Aşık Veysel’in Kızılırmak için yazdığı bir şiir var. Daha sonra sazıyla sözüyle sitemini dile getirdi. Denize dökülene kadar dolaştığı her yere bereket getiren ırmak, gün gelir canlar alırdı.

Akan dereler, çaylar birleşip ırmakları oluşturup denize doğru yol alır. Su, topraklara bereket verir. Yer altı su kaynakları beslenir. Su kaynaklarının bol olduğu yerlerde yerleşim alanları kuruldu. Yabani hayvanlar besin kaynaklarını buralarda bulur. Yaşam kaynaklarında, su içmeye gittiklerinde avcılar için av olabiliyordu.

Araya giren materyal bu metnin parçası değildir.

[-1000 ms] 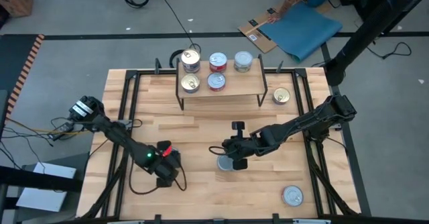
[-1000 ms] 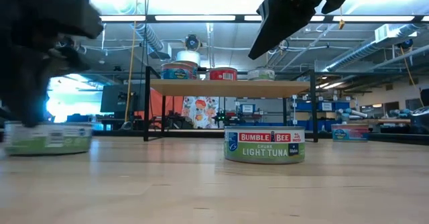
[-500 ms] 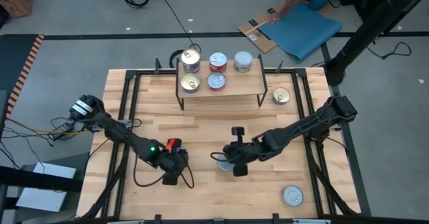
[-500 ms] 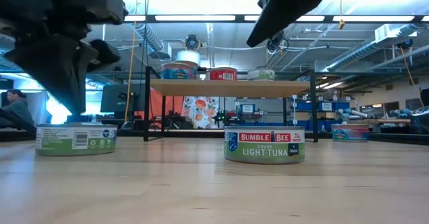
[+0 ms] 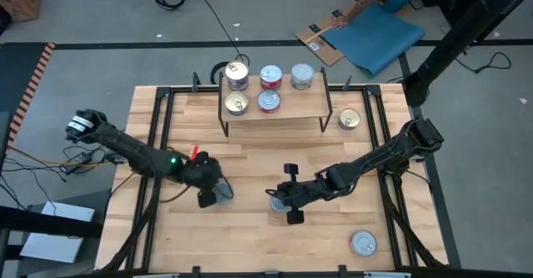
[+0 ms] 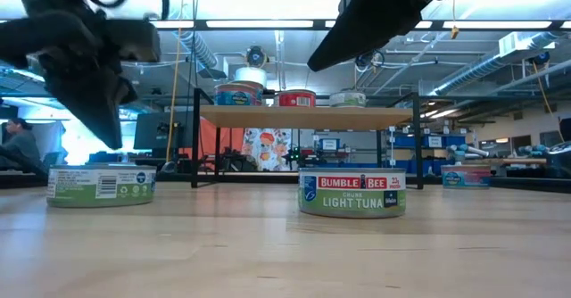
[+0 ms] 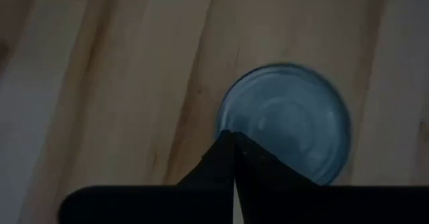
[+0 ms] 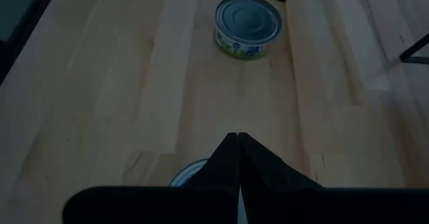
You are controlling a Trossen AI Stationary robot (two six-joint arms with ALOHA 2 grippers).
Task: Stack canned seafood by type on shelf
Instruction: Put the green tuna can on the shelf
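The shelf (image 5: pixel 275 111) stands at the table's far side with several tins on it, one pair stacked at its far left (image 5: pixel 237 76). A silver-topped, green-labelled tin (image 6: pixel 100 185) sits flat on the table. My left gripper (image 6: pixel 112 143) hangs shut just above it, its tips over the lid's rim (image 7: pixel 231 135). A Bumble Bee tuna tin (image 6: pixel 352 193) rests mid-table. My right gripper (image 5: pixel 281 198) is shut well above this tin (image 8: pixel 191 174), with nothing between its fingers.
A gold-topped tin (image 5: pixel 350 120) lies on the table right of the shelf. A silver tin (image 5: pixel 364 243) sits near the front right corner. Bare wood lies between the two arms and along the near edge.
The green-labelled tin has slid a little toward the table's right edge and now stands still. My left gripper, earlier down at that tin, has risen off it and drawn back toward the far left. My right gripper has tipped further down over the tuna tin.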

Su kaynakları kuruduğunda göçler başlar. Orta Asya’dan yapılan göçlerin nedeni yıllar boyunca yaşanan kuraklık olmuştu.

Halk arasında rahmet olarak bilinen yağmurlar fosil yakıtların bilinçsiz kullanımı nedeniyle asit yağmurlarına dönüşmeye başladı. Yapılan yanlışlar nedeniyle asit yağmurları yağmaya başladı.

Gün geldi; yağışlar azaldı. Yer altı, yer üstü su kaynakları kurumaya başladı. Genelde bütün yerleşim yerlerinin yanında akarsular vardır. Yaşanan kuraklıklar nedeniyle nehirlerin suyu azaldı. Arsa olarak daha çok değeri olan akarsuların yatakları küçüldü. Derelerin büyük bir kısmı kurudu. Kuraklık geliyorum diyor.

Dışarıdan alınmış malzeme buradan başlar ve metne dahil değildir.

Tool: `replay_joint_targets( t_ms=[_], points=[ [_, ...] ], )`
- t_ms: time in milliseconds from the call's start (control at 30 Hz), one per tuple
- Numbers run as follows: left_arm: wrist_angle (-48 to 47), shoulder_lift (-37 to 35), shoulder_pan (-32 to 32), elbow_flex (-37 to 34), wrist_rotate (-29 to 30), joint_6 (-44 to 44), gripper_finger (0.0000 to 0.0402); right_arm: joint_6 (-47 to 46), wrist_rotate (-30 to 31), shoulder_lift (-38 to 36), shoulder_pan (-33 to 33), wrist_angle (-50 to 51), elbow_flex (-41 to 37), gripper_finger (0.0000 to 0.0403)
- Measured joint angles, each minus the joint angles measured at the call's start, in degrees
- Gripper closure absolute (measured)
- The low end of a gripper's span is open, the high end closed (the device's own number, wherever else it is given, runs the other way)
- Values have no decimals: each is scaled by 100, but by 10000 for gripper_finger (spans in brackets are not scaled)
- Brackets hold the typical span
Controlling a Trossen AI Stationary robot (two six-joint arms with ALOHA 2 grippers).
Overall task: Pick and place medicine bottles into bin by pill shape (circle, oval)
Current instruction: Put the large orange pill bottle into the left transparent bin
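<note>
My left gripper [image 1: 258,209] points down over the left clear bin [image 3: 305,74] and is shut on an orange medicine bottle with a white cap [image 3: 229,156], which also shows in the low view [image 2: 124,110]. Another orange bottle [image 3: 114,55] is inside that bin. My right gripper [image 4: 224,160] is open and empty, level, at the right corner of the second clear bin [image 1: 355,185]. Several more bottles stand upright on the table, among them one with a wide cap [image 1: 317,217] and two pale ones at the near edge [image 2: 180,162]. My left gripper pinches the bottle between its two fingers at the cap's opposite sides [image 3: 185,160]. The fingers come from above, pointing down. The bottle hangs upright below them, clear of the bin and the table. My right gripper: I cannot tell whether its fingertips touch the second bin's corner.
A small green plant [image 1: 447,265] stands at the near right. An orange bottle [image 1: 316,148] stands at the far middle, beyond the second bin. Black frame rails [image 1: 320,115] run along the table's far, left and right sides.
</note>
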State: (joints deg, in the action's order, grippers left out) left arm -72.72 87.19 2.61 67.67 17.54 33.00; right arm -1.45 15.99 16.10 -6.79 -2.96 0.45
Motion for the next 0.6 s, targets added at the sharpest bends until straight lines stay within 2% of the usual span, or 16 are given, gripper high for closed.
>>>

Çok değil, yüz yıl öncesinde içebileceğimiz kalitede temiz su akan akarsularda günümüzde şehirlerin, sanayi kuruluşlarının atıkları akıyor. Arıtılmadan derelere bırakılan pis sular zehir kaynağına dönüştü. Tasarruf yapmayı ilke edinen belediyeler, dereleri kanalizasyon şebekesi olarak görüyor. Bazı sanayi kuruluşları daha çok para kazanabilmek için atık suları arıtmadan derelere bırakabiliyor.

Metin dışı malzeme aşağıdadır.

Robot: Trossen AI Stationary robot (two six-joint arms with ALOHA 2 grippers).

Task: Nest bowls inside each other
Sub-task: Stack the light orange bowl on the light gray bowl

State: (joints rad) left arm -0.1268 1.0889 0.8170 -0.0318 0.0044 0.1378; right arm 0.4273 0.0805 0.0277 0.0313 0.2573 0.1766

Doğa, yaşanan bütün olumsuzluklara rağmen kendini korumaya çalışıyor. Dere yataklarında kendiliğinden yetişen bazı bitkiler atık sularla kirlenen dere yataklarını temizlemeye çalışıyor. Bazı bitkiler, atık sularda bulunan ağır metallerde dahil, çevre için zararlı atıkları temizliyor. Yine günümüzdeki teknolojinin ürünü olan ileri arıtma teknikleriyle bütün kirli sular içilebilecek nitelikte temizlenebilir. Maliyet hesapları ne yazık ki doğayı, insan sağlığını ciddiye almıyor.

Kuraklık nedeniyle bu yıl tarım alanlarından ürün alınamadı. Susuzluğa dayanıklı yabani otlar, ağaçlar kurumaya başladı. Atık sularla beslenen dereler, bitkilerin yaşam kaynağı oldu. Bu nimeti(?) fırsata dönüştürmek isteyen bir hemşerimiz dere yatağında koyunlarını otlatıyor!

Tıpkı atık sularla sulanan sebzeler meyveler gibi organik etler, sütler, günü geldiğinde soframızda yerini alacak.